Problem description> Read the listing below and copy out each line where the word "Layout" occurs.

Data for processing>
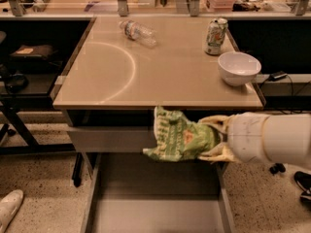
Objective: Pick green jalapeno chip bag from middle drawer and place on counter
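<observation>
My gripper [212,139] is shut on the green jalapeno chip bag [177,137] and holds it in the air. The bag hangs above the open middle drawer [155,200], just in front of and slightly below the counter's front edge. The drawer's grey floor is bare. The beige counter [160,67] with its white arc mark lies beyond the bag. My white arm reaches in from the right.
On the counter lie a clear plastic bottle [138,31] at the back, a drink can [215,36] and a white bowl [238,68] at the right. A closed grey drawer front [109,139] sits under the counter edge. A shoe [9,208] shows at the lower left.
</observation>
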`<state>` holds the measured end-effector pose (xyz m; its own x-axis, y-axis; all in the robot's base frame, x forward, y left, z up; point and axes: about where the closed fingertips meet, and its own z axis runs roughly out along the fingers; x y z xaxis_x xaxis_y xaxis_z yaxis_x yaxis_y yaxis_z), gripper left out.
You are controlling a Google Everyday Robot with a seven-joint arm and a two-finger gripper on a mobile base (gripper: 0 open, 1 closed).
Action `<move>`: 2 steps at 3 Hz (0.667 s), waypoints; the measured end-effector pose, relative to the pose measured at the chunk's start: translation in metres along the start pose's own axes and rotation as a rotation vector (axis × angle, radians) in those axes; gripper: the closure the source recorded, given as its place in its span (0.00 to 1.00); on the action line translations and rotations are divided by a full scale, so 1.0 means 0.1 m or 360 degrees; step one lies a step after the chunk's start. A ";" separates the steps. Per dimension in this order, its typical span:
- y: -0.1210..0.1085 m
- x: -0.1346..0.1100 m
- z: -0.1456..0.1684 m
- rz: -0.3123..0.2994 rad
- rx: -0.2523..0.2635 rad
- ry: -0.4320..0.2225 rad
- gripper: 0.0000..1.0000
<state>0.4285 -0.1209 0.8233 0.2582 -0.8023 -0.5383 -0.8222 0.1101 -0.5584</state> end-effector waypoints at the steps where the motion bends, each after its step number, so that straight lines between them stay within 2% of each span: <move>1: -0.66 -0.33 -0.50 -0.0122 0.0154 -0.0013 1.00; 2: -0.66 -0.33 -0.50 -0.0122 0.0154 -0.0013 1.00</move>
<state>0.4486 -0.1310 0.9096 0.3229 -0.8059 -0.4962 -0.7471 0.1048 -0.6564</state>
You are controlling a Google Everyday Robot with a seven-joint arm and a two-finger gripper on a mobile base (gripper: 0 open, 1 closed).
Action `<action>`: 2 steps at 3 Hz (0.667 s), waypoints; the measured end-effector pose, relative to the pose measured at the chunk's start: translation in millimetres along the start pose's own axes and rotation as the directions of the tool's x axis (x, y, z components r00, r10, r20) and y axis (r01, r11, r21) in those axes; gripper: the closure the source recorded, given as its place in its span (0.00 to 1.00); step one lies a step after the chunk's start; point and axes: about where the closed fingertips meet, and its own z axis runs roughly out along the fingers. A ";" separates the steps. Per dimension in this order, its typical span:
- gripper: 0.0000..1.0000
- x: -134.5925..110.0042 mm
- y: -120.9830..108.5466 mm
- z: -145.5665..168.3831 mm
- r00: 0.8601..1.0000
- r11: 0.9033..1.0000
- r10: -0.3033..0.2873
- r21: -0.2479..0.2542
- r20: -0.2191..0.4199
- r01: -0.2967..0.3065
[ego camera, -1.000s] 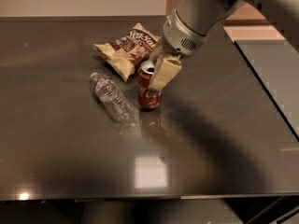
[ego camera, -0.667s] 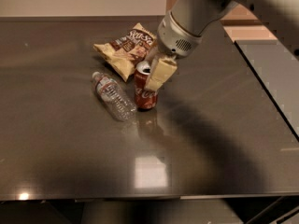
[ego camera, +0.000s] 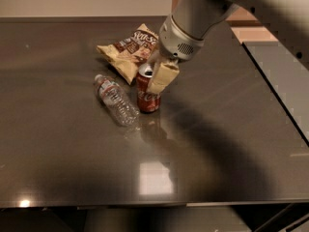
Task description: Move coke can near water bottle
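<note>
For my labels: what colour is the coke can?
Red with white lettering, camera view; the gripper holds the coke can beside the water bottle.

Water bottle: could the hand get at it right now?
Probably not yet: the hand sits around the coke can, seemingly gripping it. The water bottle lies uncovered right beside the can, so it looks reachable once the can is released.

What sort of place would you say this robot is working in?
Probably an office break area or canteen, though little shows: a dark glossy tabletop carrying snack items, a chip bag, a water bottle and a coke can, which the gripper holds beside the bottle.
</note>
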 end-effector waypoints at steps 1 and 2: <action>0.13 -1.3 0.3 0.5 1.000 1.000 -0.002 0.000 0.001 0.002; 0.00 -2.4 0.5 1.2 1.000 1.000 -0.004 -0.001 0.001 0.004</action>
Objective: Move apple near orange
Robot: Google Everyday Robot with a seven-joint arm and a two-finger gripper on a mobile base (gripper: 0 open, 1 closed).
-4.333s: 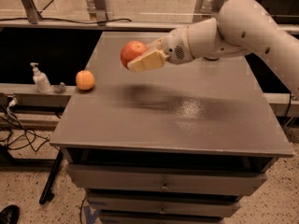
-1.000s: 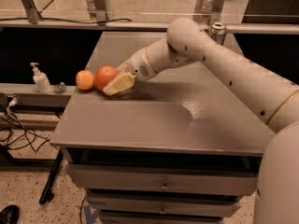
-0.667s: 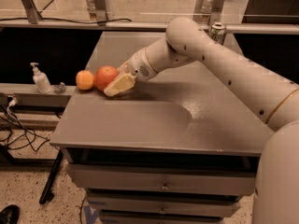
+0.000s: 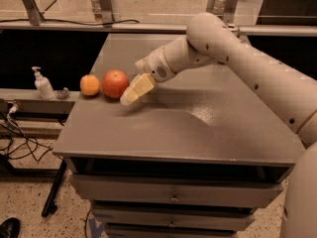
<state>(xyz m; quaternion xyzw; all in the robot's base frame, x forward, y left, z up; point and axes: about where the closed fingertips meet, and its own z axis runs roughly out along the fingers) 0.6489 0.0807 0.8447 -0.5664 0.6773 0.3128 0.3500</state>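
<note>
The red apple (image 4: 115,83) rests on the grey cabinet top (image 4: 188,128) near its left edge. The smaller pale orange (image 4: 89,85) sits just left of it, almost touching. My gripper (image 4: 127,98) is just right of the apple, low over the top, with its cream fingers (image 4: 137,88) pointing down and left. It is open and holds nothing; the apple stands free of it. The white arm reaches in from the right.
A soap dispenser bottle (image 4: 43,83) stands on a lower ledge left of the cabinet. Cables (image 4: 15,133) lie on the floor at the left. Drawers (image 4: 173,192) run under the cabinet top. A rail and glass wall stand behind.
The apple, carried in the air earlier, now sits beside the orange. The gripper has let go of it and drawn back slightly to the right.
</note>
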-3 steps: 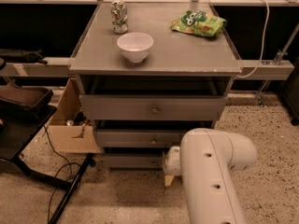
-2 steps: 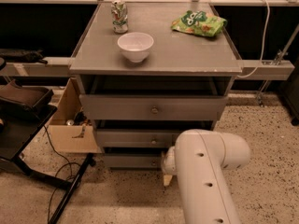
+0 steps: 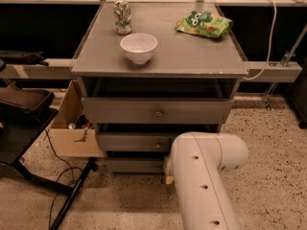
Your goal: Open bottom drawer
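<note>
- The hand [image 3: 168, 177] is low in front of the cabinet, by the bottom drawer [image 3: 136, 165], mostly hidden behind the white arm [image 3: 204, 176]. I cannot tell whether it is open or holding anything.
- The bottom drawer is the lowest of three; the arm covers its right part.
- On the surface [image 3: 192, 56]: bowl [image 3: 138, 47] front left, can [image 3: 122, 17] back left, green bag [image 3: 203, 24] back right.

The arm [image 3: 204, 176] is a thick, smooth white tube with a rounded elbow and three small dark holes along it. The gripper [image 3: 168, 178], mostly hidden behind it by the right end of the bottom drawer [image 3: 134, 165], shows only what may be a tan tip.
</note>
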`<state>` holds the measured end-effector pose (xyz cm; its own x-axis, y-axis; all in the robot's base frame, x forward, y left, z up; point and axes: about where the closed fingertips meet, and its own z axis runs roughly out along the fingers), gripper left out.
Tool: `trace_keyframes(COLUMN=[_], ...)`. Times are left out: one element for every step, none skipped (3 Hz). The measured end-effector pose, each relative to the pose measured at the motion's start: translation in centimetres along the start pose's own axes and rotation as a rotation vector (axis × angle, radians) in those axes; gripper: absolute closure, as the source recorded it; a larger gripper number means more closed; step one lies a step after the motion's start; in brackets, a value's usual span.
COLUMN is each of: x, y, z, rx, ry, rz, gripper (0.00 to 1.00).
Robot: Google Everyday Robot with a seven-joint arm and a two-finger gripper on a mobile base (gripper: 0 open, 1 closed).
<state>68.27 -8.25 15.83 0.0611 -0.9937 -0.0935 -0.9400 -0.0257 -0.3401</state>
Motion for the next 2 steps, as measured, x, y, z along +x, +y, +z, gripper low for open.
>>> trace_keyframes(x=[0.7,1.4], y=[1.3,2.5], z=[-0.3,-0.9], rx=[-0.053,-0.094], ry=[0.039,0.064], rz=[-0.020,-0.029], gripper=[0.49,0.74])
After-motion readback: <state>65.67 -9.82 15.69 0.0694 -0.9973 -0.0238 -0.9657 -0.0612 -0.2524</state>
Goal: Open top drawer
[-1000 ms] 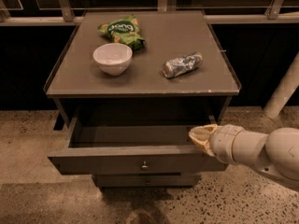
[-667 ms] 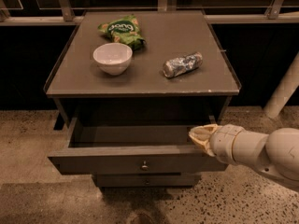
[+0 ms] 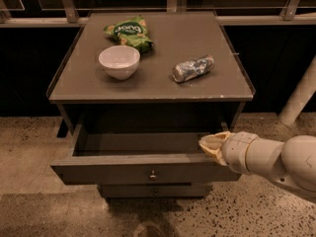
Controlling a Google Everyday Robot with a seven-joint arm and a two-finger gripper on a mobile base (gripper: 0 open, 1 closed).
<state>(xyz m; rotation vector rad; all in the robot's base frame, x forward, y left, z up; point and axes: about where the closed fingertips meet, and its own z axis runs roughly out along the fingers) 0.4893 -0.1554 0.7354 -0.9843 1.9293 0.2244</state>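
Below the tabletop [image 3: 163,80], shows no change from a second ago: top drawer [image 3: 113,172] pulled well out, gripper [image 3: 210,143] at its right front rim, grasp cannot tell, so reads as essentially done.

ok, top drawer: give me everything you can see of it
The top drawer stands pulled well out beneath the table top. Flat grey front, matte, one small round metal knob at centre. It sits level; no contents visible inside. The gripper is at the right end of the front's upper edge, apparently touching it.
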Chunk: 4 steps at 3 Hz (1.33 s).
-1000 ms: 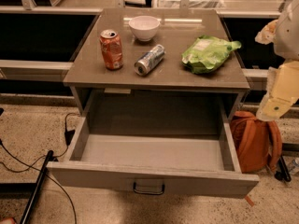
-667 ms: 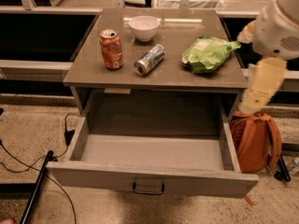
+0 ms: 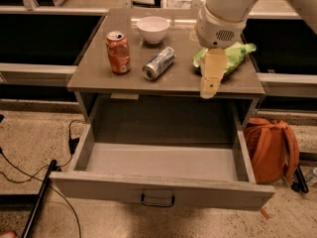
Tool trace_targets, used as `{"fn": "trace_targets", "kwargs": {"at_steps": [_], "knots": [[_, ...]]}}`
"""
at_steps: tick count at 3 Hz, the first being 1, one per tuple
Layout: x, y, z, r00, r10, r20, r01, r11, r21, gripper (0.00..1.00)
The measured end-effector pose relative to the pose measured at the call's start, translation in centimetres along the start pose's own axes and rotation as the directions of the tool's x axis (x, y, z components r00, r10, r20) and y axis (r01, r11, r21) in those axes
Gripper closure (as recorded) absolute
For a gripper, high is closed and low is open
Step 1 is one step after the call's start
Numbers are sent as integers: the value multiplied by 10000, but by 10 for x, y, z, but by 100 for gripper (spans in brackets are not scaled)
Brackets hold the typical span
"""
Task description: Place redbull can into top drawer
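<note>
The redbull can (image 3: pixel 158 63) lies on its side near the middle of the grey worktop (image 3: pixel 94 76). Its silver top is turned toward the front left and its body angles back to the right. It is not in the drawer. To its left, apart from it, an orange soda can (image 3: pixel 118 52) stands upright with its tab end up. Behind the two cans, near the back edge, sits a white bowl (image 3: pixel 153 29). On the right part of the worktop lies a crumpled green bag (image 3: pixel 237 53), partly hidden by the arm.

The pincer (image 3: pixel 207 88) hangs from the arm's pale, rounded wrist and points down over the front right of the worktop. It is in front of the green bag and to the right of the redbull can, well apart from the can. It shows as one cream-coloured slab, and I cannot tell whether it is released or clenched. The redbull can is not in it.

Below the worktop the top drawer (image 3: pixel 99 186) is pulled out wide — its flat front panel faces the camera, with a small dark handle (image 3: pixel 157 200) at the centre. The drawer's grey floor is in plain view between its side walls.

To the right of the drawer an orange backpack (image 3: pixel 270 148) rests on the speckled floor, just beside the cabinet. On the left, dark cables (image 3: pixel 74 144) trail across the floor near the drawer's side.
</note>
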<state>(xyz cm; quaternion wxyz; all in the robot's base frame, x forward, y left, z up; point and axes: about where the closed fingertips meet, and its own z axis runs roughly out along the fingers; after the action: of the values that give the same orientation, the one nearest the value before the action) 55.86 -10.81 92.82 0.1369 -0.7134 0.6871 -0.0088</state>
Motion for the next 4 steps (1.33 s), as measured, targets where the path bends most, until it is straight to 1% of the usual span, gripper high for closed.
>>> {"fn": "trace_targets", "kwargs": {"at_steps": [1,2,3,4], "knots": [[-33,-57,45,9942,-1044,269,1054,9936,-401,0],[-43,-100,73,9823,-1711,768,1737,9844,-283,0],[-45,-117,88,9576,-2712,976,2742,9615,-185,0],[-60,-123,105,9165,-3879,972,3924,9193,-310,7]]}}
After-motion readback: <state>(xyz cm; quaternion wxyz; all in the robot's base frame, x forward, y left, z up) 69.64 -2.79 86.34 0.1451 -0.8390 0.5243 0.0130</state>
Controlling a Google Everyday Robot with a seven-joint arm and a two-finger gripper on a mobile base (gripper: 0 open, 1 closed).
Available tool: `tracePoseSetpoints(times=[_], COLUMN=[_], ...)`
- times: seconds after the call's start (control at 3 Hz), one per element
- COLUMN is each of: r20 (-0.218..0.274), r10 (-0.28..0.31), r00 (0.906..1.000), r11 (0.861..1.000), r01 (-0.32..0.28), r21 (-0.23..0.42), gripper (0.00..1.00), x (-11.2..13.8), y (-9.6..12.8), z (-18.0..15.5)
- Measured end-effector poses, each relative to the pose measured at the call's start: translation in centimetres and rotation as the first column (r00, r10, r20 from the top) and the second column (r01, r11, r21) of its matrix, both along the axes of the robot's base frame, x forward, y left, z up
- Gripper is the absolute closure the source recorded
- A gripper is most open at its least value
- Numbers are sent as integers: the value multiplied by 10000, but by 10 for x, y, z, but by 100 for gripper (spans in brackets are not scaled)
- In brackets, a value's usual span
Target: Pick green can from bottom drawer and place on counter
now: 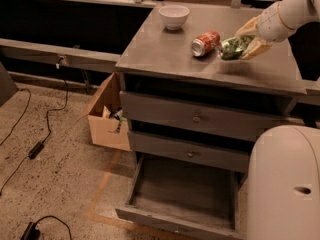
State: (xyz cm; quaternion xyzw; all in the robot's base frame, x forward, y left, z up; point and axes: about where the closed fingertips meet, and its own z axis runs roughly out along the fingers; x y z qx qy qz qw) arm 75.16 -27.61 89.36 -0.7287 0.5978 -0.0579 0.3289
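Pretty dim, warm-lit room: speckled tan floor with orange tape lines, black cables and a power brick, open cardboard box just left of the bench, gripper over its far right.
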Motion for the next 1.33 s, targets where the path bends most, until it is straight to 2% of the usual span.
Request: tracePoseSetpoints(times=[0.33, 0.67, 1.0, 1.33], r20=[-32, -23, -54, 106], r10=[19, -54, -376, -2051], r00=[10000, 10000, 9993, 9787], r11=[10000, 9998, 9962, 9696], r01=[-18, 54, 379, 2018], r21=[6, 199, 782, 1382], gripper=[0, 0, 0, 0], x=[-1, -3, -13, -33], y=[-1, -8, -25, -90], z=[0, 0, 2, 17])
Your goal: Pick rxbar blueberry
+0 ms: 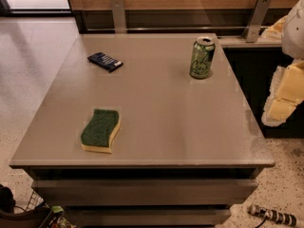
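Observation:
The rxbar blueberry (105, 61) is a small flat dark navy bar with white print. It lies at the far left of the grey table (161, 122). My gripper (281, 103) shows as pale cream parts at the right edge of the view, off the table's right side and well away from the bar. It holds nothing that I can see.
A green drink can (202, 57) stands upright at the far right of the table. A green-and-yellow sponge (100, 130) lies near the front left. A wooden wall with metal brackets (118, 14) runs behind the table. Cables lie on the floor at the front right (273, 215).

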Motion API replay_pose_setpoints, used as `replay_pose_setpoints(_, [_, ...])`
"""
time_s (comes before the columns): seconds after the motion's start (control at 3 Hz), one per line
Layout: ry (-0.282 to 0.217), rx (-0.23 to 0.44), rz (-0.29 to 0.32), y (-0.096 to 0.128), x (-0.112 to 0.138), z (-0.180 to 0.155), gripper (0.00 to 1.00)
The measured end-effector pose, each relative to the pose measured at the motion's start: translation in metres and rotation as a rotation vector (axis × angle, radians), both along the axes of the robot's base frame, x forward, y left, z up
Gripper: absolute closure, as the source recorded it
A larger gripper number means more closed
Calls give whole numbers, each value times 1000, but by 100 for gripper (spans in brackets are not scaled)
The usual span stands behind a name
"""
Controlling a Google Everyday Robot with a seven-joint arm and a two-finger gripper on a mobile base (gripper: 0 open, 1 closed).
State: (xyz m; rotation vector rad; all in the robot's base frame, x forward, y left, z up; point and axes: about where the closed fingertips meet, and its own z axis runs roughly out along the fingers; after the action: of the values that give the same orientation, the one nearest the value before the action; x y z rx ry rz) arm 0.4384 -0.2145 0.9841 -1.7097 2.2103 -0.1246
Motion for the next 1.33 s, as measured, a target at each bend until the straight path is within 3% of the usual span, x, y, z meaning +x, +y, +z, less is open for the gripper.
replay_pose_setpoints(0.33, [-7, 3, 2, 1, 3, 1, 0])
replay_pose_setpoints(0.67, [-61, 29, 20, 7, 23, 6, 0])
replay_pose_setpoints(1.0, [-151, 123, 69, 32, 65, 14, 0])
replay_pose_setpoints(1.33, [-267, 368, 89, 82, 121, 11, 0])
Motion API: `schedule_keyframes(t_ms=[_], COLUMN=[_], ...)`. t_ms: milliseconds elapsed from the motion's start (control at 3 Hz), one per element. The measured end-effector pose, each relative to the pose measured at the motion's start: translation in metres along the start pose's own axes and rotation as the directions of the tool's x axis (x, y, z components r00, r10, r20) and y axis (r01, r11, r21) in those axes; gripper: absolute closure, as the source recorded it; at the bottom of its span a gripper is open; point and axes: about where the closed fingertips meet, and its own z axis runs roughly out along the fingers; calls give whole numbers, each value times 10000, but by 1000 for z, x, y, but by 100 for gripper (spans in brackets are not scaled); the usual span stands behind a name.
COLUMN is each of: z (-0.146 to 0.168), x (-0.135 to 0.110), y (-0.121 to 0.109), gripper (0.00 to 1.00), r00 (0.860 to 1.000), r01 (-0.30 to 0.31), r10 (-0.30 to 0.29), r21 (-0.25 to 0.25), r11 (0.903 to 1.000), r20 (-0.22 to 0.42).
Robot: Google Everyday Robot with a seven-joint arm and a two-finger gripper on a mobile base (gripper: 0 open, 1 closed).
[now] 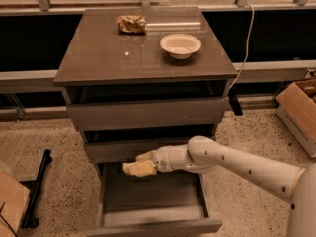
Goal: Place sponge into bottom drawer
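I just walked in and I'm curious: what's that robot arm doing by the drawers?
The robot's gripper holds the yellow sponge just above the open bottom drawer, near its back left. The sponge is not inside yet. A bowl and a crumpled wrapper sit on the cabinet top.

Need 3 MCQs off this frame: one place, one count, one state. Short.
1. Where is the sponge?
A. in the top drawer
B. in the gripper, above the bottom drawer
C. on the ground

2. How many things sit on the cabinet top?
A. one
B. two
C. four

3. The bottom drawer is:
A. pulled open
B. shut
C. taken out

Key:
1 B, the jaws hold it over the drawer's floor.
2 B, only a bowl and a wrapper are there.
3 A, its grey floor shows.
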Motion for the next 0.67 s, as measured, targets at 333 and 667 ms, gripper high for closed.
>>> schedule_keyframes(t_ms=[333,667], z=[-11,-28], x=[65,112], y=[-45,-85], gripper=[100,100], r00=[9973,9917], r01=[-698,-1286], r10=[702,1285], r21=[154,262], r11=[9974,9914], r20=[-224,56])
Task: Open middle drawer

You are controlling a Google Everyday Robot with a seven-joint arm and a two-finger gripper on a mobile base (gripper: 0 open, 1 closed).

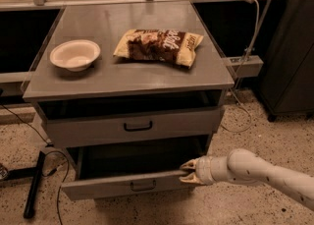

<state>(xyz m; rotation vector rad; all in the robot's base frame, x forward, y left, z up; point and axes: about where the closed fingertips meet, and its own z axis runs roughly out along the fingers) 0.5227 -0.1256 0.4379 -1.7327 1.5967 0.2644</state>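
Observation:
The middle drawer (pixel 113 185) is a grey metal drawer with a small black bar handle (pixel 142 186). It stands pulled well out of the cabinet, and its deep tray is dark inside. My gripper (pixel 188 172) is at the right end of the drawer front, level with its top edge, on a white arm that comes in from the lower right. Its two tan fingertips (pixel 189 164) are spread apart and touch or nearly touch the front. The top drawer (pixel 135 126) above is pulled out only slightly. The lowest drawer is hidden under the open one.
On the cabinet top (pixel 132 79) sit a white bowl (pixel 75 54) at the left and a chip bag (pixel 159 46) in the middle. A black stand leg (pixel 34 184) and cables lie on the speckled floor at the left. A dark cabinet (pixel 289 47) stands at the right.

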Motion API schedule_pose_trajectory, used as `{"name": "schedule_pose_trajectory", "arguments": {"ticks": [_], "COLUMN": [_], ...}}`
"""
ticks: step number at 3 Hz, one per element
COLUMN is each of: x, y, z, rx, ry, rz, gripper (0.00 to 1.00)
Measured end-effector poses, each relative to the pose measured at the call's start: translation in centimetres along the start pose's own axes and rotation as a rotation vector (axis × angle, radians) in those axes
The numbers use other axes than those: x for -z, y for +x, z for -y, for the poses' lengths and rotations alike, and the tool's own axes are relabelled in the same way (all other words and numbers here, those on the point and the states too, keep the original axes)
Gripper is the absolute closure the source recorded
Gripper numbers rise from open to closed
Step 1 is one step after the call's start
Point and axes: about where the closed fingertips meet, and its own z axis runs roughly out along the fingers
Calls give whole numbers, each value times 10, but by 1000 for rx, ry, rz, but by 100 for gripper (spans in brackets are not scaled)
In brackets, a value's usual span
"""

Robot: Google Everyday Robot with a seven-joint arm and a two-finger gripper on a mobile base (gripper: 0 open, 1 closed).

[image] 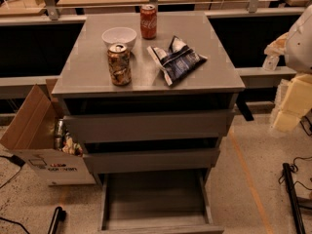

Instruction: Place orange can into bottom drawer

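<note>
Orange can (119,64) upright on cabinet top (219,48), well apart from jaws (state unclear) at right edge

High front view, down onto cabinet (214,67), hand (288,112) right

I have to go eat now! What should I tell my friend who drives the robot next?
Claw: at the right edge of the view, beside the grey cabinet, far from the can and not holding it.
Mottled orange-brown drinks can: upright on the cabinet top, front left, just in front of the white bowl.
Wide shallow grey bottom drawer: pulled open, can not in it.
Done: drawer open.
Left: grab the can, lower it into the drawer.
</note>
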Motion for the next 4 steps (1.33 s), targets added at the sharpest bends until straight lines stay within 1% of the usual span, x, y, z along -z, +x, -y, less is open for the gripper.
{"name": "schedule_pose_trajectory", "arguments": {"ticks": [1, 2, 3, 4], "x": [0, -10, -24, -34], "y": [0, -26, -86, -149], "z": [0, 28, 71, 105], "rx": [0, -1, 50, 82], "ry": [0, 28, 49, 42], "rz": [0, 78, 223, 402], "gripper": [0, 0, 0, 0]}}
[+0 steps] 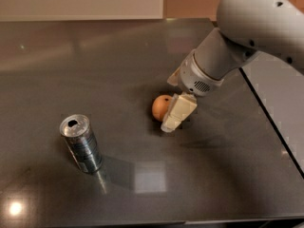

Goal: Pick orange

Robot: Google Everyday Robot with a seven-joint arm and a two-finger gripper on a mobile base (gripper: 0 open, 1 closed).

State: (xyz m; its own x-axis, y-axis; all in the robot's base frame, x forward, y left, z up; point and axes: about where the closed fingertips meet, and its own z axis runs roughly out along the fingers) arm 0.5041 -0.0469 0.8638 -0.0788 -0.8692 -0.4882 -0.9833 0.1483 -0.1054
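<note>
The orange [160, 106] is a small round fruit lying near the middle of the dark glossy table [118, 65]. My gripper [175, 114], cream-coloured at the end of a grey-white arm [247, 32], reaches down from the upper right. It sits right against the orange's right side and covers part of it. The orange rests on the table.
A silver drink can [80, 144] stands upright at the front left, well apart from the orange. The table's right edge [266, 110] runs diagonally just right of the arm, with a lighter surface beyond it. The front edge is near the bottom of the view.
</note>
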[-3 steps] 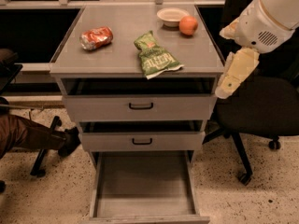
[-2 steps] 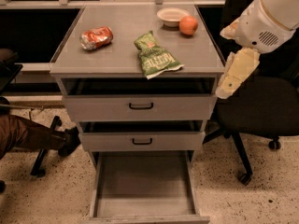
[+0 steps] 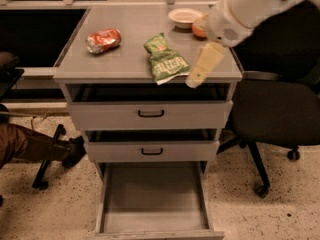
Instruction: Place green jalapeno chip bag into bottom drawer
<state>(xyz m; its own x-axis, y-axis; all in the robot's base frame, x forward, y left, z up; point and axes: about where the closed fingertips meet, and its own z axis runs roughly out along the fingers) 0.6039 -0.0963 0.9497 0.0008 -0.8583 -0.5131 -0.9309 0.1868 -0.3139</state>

Reply>
Layout: x, y, z, r00, r10, r20, r01, r11, r21, gripper (0.00..1.00)
Layout: ry (-0.282 to 0.217), rx (-0.23 to 0.44), rz (-0.29 to 0.32), y (-0.096 to 0.128), x (-0.112 to 0.138), z (-0.180 to 0.155), gripper (0.00 to 1.00)

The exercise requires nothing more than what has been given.